PM baru itu berupaya melaksanakan janji kampanye, antara lain menaikkan upah minimum hingga 40 persen serta pemangkasan pajak perusahaan.
”Kami akan melakukan langkah yang dapat dilakukan segera setelah berkuasa,” kata Yingluck di Bangkok, Kamis (7/7).
Selain menaikkan gaji, Yingluck juga berjanji memangkas harga bahan bakar minyak dengan menggunakan pajak untuk memberikan subsidi.
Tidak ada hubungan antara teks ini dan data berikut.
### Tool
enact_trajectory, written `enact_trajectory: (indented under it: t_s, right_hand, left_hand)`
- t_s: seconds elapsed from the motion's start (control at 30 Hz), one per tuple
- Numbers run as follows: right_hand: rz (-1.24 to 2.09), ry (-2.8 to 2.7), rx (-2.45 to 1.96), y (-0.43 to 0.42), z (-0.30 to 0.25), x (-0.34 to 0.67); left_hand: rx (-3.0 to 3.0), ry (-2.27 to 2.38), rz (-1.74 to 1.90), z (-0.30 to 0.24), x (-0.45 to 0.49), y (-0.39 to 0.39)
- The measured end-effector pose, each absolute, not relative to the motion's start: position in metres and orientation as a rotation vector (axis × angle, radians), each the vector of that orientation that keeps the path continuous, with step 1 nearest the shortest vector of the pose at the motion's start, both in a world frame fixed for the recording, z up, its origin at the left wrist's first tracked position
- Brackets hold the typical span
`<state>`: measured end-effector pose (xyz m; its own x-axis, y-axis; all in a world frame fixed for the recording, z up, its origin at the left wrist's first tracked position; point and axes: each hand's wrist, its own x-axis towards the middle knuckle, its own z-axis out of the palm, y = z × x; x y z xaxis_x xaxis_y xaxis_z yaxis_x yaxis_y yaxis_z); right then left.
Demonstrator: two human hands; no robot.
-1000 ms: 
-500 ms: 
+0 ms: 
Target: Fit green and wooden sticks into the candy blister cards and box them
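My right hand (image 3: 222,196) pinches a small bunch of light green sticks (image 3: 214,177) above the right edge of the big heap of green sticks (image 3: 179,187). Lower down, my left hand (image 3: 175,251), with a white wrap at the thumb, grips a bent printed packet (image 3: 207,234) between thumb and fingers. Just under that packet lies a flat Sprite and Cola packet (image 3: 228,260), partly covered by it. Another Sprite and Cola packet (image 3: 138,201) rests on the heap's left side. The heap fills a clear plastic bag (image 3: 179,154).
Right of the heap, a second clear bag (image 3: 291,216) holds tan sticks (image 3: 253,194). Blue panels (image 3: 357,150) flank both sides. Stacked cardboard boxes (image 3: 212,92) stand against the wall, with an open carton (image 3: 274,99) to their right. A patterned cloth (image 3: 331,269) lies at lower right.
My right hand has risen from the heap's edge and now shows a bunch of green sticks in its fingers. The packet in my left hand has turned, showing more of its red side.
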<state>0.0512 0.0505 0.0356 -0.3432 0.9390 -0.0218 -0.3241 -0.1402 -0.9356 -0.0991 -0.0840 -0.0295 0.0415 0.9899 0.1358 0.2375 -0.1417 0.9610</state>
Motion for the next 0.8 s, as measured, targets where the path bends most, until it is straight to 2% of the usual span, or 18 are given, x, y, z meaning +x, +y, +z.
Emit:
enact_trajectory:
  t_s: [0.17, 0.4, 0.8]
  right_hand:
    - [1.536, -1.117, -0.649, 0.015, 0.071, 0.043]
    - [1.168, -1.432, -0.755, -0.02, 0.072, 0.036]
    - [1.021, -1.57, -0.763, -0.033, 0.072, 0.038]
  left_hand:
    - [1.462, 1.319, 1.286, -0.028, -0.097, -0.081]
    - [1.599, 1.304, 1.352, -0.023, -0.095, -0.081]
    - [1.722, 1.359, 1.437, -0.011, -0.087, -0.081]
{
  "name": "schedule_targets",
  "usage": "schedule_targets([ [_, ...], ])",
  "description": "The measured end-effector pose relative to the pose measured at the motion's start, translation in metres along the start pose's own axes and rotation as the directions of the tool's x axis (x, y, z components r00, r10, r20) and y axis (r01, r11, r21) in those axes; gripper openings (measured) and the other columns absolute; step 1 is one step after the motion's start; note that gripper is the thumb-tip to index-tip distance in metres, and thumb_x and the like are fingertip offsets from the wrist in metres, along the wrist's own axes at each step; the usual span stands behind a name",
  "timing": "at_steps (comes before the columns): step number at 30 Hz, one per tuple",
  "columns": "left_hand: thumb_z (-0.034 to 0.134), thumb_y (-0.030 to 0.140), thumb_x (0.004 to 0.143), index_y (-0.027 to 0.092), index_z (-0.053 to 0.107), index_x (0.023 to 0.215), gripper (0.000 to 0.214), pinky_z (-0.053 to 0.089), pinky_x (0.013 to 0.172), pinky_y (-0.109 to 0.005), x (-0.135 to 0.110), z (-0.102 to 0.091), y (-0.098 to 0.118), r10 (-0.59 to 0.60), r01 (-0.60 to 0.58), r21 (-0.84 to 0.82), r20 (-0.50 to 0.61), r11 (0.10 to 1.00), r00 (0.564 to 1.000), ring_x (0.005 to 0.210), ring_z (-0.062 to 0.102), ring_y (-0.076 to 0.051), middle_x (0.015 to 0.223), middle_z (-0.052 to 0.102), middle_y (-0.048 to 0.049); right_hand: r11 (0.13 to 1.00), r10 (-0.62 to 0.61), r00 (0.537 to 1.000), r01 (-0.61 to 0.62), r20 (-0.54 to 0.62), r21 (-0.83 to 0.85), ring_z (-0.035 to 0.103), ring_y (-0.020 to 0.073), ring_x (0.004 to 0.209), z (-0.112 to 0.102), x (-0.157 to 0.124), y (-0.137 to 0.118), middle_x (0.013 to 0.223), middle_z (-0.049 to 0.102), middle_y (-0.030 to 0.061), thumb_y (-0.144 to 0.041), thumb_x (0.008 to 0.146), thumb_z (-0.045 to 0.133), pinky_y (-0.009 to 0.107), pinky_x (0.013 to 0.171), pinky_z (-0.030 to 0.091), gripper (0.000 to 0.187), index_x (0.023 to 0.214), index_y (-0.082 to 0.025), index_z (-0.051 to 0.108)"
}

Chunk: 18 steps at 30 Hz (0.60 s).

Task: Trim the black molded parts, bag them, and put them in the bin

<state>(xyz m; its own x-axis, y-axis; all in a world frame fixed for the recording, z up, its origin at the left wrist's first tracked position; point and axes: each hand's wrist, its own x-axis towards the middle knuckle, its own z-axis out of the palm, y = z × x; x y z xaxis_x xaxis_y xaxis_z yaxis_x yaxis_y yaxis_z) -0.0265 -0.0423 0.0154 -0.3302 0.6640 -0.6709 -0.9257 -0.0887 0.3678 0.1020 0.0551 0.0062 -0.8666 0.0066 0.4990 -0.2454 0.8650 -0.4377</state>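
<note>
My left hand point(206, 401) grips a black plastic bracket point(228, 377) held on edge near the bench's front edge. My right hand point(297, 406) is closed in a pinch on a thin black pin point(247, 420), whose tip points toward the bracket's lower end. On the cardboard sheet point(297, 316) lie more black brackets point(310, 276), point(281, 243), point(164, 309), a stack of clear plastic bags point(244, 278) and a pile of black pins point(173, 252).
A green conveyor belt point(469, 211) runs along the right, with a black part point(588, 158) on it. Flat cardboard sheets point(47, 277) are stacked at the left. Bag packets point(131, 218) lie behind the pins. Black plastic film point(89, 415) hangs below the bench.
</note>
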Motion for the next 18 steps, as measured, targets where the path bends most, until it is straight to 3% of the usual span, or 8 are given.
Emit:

Hal ini dapat berbahaya jika pemerintah tidak dapat menopang harga minyak yang melambung.
Dalam satu dekade terakhir, upah minimum di Thailand selalu tergerus inflasi sehingga terciptalah jurang yang dalam antara orang kaya dan miskin.
Upah minimum di Thailand bervariasi. Di Phayao sebesar 159 baht atau Rp 44.000 per hari, di Bangkok 215 baht atau Rp 60.000, dan di Phuket 221 baht atau Rp 62.000. Secara nasional, upah minimum ini akan dinaikkan menjadi 300 baht atau Rp 84.000 per hari.
Sebagai kompensasi atas kenaikan upah ini, Yingluck telah berjanji akan memangkas pajak perusahaan menjadi 23 persen tahun ini dan 20 persen tahun depan. Saat ini pajak perusahaan sebesar 30 persen. Sebuah survei menyebutkan, kenaikan gaji itu akan membuat 6,7 persen
”Saat ini sekitar 70 persen perusahaan telah membayar pegawainya lebih dari 300 baht per hari,” ujar Yingluck.
Kritik mengatakan, pemilik usaha di kawasan pedesaan dengan infrastruktur yang buruk akan tetap dipaksa membayar upah yang sama dengan usaha yang ada di dekat Bangkok.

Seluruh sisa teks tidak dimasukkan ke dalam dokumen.